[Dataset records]
=== Begin Enclosure ===

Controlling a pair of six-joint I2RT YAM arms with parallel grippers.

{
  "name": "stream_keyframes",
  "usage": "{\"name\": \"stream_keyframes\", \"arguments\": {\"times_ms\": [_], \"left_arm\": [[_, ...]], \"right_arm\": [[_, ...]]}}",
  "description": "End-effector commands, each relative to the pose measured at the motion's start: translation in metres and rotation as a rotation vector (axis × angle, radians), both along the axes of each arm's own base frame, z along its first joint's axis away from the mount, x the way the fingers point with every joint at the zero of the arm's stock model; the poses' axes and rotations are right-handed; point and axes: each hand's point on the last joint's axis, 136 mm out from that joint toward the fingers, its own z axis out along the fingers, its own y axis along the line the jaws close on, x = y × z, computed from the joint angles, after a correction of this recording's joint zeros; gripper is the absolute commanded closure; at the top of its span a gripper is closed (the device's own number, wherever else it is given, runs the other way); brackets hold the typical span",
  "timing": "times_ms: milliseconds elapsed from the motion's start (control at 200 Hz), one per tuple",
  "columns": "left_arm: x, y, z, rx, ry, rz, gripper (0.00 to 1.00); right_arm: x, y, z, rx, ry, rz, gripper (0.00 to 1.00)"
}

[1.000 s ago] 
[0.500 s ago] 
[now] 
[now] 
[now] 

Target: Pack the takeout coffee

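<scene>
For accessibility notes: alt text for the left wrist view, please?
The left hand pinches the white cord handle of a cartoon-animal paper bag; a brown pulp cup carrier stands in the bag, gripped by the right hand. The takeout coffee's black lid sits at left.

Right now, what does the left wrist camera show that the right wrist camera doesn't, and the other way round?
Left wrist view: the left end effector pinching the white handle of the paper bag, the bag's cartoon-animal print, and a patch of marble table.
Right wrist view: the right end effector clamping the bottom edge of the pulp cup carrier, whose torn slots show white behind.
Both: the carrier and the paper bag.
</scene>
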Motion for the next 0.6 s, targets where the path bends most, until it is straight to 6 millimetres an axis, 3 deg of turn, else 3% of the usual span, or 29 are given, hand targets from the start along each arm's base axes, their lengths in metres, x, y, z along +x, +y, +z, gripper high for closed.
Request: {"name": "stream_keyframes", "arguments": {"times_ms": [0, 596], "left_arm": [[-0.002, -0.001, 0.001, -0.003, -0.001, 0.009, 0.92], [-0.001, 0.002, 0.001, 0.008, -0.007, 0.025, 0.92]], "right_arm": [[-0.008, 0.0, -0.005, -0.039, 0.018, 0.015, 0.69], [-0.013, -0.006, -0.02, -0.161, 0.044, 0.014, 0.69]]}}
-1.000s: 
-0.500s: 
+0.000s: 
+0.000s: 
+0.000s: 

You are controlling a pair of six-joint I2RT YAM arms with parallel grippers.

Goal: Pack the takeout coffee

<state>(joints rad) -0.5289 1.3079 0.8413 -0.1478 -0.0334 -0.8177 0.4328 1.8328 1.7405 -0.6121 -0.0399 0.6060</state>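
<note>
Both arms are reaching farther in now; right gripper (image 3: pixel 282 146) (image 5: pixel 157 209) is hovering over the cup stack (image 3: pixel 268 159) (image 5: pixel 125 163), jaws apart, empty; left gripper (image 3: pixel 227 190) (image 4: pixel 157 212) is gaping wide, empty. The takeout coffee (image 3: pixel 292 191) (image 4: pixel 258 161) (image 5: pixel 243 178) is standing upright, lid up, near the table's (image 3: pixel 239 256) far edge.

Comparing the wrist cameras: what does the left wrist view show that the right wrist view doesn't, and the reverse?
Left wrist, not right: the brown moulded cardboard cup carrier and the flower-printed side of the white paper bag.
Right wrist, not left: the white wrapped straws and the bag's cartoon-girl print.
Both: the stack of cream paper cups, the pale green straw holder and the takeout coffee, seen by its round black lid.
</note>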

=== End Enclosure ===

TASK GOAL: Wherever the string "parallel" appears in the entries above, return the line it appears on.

FINISHED EXERCISE:
Controlling a pair of six-joint I2RT YAM arms with parallel grippers.
You are controlling a pair of six-joint I2RT YAM arms with parallel grippers.

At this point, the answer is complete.